• **What is required**:
Look through the records below, and whenever a line contains "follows", copy it.
[Raw data Boundary: Start]
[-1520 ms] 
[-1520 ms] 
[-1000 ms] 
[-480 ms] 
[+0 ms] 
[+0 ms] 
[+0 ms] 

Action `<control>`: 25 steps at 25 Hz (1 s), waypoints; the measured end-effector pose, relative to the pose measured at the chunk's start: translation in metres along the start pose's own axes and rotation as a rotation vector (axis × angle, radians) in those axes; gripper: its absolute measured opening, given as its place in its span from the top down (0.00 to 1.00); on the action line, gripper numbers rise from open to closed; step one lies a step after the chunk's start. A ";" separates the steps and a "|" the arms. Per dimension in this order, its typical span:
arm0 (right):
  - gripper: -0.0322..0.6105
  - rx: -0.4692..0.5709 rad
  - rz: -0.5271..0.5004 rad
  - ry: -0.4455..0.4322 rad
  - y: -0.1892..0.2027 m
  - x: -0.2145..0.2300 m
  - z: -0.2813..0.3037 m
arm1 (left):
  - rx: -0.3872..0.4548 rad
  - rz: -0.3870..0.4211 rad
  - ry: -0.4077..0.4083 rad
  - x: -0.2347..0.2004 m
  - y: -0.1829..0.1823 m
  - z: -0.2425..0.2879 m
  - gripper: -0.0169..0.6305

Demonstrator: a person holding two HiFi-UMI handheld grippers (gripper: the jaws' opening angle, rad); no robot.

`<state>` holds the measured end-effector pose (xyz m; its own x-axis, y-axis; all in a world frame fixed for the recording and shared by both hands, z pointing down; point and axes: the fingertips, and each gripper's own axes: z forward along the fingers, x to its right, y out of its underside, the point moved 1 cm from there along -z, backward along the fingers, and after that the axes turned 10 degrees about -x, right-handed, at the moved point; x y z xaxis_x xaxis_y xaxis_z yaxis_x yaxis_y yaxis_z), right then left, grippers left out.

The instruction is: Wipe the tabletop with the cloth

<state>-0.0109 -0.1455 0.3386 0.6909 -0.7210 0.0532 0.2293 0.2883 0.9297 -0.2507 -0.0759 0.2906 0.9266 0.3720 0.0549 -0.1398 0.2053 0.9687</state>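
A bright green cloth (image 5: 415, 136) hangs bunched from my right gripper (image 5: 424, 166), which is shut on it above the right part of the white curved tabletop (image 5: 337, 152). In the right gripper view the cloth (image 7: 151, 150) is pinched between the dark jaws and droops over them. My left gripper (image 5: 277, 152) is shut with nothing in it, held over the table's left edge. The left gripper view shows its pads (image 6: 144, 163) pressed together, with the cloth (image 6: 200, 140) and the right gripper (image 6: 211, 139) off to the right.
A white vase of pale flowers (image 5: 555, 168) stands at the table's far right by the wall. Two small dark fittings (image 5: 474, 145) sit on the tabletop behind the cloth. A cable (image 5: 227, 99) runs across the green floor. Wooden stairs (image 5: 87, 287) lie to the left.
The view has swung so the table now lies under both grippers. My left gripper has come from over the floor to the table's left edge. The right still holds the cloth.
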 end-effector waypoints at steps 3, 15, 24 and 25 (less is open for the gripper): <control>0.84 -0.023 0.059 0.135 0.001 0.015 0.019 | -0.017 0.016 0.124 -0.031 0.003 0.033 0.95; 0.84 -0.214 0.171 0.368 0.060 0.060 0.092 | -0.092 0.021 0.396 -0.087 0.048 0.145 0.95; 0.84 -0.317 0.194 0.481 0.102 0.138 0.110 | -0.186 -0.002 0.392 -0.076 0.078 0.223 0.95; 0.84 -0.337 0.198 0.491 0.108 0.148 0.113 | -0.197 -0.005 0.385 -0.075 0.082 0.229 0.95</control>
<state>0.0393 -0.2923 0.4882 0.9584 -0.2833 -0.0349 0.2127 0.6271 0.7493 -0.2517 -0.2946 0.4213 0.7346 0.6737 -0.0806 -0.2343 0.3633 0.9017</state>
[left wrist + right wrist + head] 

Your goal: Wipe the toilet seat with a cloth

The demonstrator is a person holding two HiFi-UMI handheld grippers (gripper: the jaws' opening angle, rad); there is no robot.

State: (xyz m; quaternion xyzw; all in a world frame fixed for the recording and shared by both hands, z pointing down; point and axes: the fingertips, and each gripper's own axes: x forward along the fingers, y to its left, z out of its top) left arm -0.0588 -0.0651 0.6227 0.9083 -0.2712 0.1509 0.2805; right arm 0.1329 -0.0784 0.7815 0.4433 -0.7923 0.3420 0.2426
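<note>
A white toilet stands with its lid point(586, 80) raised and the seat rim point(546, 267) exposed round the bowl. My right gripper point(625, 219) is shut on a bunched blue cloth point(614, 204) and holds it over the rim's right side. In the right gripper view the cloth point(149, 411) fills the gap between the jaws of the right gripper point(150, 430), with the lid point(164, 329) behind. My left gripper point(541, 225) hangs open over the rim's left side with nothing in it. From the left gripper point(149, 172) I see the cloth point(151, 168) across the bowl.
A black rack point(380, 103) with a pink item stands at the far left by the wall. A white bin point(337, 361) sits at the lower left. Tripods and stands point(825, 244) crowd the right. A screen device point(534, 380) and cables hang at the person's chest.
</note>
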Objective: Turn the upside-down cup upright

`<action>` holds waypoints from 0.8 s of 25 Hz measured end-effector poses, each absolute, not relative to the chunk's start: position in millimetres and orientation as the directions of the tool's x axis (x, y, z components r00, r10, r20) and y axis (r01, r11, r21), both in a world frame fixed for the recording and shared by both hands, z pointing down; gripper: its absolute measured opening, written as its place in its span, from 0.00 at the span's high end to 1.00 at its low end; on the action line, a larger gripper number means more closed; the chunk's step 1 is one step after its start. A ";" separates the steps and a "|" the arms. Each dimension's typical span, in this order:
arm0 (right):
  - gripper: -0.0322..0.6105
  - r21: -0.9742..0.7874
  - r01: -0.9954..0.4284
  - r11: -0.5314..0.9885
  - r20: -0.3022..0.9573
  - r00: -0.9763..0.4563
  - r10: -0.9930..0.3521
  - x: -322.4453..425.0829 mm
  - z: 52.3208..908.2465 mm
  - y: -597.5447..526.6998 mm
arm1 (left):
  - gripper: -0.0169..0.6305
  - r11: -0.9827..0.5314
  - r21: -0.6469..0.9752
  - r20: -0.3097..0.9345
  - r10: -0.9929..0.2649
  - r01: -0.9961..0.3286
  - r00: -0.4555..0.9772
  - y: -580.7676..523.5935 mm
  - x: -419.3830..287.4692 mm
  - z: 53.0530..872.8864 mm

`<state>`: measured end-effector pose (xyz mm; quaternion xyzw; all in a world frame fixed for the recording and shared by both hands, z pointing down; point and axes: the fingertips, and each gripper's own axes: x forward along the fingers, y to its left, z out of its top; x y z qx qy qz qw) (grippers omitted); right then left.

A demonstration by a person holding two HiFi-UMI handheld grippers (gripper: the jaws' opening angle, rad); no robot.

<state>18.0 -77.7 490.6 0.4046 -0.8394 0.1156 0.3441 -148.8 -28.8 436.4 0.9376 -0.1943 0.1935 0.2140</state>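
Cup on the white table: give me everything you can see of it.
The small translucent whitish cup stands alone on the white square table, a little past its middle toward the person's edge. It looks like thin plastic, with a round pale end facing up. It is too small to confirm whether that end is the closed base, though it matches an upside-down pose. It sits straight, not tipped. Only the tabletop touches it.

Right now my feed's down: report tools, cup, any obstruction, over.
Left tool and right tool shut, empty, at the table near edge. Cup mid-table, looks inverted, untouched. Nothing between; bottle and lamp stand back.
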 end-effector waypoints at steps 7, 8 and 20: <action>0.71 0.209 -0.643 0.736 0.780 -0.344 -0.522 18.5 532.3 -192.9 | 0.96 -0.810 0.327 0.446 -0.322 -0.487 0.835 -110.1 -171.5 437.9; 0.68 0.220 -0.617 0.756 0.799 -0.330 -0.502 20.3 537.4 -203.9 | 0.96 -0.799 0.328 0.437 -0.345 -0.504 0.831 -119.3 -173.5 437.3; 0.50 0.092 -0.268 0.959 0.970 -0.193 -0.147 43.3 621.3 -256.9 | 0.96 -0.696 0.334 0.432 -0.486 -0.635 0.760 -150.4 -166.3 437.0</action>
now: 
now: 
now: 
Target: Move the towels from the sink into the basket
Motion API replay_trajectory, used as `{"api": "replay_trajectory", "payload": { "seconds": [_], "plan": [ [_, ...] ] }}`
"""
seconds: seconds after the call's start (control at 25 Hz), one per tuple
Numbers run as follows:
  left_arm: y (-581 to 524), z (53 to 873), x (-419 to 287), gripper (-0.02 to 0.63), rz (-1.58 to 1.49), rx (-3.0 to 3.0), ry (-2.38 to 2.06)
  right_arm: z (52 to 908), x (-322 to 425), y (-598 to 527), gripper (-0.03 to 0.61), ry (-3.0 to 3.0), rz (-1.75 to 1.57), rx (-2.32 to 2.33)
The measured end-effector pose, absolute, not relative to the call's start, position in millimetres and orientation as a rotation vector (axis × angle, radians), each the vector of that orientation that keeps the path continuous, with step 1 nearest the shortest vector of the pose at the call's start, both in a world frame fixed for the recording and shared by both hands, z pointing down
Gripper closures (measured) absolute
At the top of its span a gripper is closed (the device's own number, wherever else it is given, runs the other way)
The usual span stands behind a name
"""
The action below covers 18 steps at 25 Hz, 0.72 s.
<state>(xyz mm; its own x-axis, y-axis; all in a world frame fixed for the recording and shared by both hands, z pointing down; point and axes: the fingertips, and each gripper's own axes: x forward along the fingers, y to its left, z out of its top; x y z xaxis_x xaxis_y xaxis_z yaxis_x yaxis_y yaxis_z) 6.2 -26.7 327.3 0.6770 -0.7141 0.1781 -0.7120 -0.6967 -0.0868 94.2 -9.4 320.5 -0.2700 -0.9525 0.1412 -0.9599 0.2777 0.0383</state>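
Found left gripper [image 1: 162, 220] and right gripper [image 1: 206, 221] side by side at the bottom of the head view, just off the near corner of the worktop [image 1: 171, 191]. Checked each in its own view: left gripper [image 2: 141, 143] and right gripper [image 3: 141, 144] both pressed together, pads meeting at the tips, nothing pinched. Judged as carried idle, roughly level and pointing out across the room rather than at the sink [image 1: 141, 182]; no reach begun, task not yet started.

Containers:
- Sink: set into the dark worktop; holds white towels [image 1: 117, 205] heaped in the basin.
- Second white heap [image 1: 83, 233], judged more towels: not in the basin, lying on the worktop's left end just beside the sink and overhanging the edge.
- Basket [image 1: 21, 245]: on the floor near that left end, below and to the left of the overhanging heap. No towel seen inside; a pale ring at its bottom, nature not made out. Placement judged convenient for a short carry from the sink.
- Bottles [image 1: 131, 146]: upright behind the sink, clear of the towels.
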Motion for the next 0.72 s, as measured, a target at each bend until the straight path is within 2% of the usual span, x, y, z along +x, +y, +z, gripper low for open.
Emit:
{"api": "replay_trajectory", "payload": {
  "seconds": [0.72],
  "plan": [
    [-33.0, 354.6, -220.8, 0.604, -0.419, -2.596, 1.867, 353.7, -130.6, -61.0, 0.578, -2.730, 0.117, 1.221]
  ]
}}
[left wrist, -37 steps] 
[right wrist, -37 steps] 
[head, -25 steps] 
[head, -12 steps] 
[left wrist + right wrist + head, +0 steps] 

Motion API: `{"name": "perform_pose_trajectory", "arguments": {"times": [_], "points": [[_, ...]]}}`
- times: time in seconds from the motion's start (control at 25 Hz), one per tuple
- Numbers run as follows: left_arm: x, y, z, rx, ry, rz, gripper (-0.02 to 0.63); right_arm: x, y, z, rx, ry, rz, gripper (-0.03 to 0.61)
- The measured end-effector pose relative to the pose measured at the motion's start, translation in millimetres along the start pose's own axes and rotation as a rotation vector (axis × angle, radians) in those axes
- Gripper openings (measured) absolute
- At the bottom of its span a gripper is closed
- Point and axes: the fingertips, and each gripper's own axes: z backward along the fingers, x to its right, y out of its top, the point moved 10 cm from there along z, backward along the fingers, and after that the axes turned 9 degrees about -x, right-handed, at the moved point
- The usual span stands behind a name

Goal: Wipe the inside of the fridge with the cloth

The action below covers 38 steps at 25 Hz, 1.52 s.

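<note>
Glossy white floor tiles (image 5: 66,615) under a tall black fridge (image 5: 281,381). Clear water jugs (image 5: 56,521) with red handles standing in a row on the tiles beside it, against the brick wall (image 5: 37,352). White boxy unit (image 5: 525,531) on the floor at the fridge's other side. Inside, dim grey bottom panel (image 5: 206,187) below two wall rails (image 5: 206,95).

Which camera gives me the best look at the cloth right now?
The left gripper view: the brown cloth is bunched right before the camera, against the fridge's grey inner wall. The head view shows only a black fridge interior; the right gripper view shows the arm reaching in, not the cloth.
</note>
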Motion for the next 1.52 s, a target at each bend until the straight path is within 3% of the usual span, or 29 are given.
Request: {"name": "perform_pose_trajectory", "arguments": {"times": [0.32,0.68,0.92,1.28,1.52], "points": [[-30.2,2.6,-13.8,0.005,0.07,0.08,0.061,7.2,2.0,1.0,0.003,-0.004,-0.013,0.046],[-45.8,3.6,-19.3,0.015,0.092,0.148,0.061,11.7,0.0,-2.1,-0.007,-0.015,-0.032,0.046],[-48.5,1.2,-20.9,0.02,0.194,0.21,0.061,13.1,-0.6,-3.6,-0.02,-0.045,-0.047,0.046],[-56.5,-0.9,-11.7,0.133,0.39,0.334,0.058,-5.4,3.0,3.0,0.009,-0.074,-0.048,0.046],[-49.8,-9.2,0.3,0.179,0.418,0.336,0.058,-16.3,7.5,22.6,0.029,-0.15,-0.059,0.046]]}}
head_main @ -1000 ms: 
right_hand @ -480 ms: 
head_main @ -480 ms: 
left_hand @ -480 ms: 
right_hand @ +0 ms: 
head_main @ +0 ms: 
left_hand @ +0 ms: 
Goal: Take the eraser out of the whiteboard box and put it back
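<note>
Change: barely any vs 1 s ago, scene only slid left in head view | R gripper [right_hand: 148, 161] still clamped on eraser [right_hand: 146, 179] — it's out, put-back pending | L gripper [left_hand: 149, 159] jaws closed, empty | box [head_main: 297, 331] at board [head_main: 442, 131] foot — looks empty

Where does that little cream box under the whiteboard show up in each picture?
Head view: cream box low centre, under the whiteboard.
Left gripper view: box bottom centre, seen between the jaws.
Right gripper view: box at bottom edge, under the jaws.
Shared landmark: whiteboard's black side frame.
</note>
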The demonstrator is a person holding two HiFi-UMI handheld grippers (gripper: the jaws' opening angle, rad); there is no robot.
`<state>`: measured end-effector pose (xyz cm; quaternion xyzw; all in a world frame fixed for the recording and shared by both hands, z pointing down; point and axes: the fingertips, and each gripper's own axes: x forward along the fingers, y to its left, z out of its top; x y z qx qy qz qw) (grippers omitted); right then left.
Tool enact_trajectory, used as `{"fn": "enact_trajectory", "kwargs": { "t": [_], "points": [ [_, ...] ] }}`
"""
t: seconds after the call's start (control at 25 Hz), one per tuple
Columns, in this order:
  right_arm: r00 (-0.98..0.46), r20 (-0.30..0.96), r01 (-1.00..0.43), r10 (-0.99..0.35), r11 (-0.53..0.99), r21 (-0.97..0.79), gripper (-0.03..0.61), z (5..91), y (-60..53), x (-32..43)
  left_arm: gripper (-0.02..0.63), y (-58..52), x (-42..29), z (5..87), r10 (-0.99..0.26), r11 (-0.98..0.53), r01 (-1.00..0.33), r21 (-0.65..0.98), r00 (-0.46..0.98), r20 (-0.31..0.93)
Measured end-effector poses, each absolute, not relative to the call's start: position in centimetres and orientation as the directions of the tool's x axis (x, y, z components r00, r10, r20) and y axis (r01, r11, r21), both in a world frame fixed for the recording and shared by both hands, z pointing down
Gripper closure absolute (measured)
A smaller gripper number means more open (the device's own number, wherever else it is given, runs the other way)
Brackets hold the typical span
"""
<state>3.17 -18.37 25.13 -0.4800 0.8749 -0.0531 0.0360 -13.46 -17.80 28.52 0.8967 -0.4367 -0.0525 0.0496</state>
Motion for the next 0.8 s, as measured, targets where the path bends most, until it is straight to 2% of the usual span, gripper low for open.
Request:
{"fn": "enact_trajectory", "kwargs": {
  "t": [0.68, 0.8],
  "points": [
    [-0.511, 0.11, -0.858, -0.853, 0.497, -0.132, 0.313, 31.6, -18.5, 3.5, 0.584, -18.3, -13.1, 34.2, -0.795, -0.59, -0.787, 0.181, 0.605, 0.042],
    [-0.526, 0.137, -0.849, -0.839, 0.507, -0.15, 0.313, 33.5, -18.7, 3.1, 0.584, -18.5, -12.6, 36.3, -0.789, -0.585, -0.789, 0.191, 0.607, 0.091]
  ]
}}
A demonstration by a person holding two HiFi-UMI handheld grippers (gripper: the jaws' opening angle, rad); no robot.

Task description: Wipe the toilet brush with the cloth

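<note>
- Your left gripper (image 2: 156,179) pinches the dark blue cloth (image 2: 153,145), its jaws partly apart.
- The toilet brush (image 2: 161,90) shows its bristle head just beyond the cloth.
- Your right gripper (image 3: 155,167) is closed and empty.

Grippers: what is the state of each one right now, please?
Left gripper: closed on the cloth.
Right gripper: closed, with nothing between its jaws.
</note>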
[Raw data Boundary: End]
• **Answer to this problem**:
Numbers run as follows:
- Numbers run as follows: left_arm: x, y, z, rx, ry, rz, gripper (-0.02 to 0.63); right_arm: x, y, z, rx, ry, rz, gripper (-0.03 to 0.61)

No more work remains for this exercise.